# pfn list corrupt



## andrew.s (Mar 31, 2009)

Hi,

I purchased this memory for my self-built pc in Sep 08. I'm still new at building pc's.

http://www.newegg.com/product/product.aspx?Item=N82E16820227284&ATT=17-130-967&CMP=AFC-C8Junction

Newegg doesn't seem to have that particular one anymore (design-wise) [Deactivated item]. I wanted to upgrade my ram and through my purchase history, selected and bought the same ram again a few days ago. I thought they were the same. This one:

http://www.newegg.com/Product/Product.aspx?Item=N82E16820227267

When I got it I noticed that the design of the heatsink was different. Nevertheless, I plugged it in and my system recognized a total of 8gb ram now. Everything seemed to work. Today I suddenly got the BSOD with a line stating "pfn_list_corrupt". I looked it up and it seemed I had bad ram. I ran a memtest and got an error. I took out the new ram and ran memtest again on my old ram with no errors at 115%. Then did memtest again with old ram removed and new ram installed (4gb) and so far no errors at 150%.

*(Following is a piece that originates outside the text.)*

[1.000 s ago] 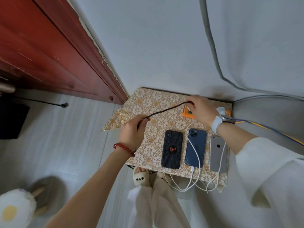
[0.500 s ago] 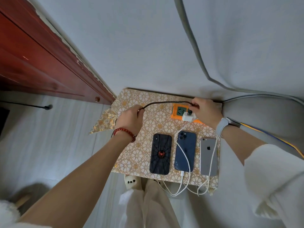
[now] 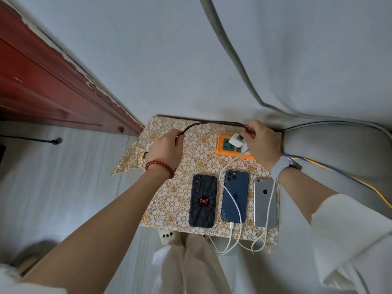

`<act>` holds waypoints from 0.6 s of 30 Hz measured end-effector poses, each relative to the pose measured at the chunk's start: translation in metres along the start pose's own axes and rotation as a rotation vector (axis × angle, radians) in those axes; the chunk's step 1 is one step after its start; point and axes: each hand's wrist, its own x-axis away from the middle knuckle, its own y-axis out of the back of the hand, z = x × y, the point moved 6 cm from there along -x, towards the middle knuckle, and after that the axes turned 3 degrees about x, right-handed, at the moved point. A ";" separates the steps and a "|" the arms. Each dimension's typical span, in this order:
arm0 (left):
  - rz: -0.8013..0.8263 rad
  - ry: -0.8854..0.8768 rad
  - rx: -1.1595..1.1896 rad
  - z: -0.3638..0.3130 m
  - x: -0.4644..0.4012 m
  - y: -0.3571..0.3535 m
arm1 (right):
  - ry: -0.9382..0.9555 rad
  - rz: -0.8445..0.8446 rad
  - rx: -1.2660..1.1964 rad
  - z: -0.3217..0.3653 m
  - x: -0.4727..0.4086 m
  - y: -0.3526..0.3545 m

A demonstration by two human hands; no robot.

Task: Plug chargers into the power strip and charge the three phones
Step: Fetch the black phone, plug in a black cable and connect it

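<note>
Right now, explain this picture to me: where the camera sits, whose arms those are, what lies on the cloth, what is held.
There is no machine here. The camera sits on a person's head and looks down at their own arms. On the patterned cloth lie three phones: black, blue and silver. White cables run to the blue and silver ones; the black one has none. Behind them lies an orange power strip with a white charger on it. A dark cable is held by both hands: left hand at one end, right hand at the charger.
</note>
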 end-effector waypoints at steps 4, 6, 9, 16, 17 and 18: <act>-0.005 0.073 0.075 0.009 -0.002 0.002 | 0.062 0.200 0.013 0.000 0.005 -0.012; -0.038 0.109 0.117 0.012 -0.006 0.006 | 0.067 0.216 0.024 0.003 0.004 -0.013; -0.069 0.138 0.180 0.012 -0.009 0.008 | 0.038 0.212 0.054 0.004 -0.001 -0.012; -0.062 0.094 0.208 -0.002 -0.014 0.006 | -0.057 0.147 0.020 -0.007 0.001 -0.014; -0.060 0.090 0.204 -0.003 -0.015 0.006 | -0.071 0.130 0.009 -0.009 0.001 -0.014; -0.059 0.089 0.202 -0.004 -0.016 0.005 | -0.081 0.122 -0.003 -0.010 0.002 -0.015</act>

On the outside of my first ram, the sticker read: 4-4-4 @ 2.1v
The second (new) ram read: 4-4-4 @ 2.2v

Is it wrong? Do they both have to be at 2.1v?

Here's a list of what was in my BIOS.
Memory [AUTO] 1.850v

Memory timing setting
xtCL (CAS Latency) Auto(5) Current Value 5
xtRCD Auto(5) 5
xtRP Auto(5) 5
xtRAS (18) 18
xCommand per clock (2T) 2T

FSB Memory Clock Mode [Auto]

Sorry for all this jumble. So currently I do not know what is wrong. I haven't done any memory overclocking yet, so everything is on auto. I hope that I got the correct ram. Should I be concerned if the voltage listed on the sticker of my ram is different?

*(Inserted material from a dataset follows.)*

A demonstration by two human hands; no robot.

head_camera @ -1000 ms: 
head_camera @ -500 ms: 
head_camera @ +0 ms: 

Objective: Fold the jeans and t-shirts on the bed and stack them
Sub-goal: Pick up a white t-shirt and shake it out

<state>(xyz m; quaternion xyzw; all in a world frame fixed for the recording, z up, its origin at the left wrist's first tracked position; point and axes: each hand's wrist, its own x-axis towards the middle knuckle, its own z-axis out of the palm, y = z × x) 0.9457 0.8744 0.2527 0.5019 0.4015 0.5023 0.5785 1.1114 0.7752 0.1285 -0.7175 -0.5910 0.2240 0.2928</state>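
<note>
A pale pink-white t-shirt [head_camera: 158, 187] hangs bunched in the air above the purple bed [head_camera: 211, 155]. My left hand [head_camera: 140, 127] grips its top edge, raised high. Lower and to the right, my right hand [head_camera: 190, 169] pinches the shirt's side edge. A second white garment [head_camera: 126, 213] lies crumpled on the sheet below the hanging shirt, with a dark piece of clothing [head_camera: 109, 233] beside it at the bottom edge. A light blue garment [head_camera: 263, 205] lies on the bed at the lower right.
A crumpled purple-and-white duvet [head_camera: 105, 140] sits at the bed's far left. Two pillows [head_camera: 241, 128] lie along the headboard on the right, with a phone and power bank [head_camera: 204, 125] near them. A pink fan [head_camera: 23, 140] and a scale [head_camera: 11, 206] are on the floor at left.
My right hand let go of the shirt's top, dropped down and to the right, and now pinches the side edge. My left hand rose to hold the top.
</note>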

Thank you so much and I apologize for this long question.

Andrew


----------



## grimx133 (Jan 15, 2008)

Take your vdimm off auto and put them up to 2.1v. Specially with 4 slots populated, two sticks may run at that, but with four you'll generally get instability at lower voltages.


----------



## Tyree (May 10, 2009)

Filling all RAM slots can cause problems. I would suggest following grimx133's for a start.


----------



## andrew.s (Mar 31, 2009)

Yes I changed my voltage to 2.1v from the previous 1.850v. Hope that will work. I noticed that when I installed the new memory, my 'Memory operations per second' subscore went down from 5.9 to 5.8. 

Running memtest again to see whether there will be any issues. Will post if there is.

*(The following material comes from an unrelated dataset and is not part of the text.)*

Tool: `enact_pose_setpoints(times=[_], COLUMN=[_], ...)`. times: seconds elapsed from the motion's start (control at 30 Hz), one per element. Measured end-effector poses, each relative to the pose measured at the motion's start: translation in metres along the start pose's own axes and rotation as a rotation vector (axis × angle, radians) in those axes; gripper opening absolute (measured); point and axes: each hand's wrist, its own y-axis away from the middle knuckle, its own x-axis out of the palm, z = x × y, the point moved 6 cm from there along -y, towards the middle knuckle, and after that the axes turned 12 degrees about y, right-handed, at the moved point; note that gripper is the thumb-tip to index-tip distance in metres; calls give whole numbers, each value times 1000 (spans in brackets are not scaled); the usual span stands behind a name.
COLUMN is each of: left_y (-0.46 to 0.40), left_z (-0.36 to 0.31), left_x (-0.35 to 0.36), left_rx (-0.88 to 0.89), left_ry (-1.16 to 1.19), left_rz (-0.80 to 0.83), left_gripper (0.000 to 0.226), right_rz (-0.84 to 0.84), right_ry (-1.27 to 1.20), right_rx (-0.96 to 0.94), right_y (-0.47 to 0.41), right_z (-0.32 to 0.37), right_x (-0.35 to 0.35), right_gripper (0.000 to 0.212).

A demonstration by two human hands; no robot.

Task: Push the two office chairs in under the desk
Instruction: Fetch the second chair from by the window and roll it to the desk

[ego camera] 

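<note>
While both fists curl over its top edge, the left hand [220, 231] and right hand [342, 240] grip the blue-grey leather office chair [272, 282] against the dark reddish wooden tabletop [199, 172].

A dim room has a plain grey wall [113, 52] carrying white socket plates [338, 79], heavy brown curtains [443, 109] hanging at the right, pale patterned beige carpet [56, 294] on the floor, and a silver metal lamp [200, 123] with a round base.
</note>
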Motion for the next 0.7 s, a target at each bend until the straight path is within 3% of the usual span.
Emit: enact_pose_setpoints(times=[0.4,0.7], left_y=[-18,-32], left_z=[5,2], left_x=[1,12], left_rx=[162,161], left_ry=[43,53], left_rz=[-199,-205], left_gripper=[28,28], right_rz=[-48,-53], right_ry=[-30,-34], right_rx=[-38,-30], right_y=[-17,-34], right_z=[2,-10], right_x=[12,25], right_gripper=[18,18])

Thank you both for your time and contribution. Appreciate it.

Andrew


----------



## andrew.s (Mar 31, 2009)

Hmm, I got an error again after running memtest on all 4 ram sticks again. The error was:

"Memory error detected! Copying between eb7627c and eb76349 did not result in accurate copy.
MemTest has detected that your computer cannot accurately store date in RAM."

So I took out all my ram again and inserted 2 of the new sticks to test. However, no errors even 1080% coverage. I really don't know what is wrong.


----------



## Tyree (May 10, 2009)

Either the RAM isn't compatible, one/both of the two older sticks are defective or filling all four slots is causing voltage issues. You have no need for more than 4GB of RAM.


----------



## andrew.s (Mar 31, 2009)

Well I will be doing video editing on it and thought 8GB would be good. Is there no way to fix this issue besides returning the new ram?

Also, if I were to get the same ram with the same old heatsink design, do you think that will work?


----------



## andrew.s (Mar 31, 2009)

This time I tested every ram individually and one of the new ram had an error on memtest. So I guess that is the culprit then. Though unsure how both new rams could pass the memtest when tested together. Any thoughts?


----------



## grimx133 (Jan 15, 2008)

Memtest is known for false results if used on multiple sticks. That's why it's always recommended to run it on one stick at a time.


----------



## andrew.s (Mar 31, 2009)

Oh no. Alright, look like I'll have to RMA it. Thank you all for your time and contributions.


----------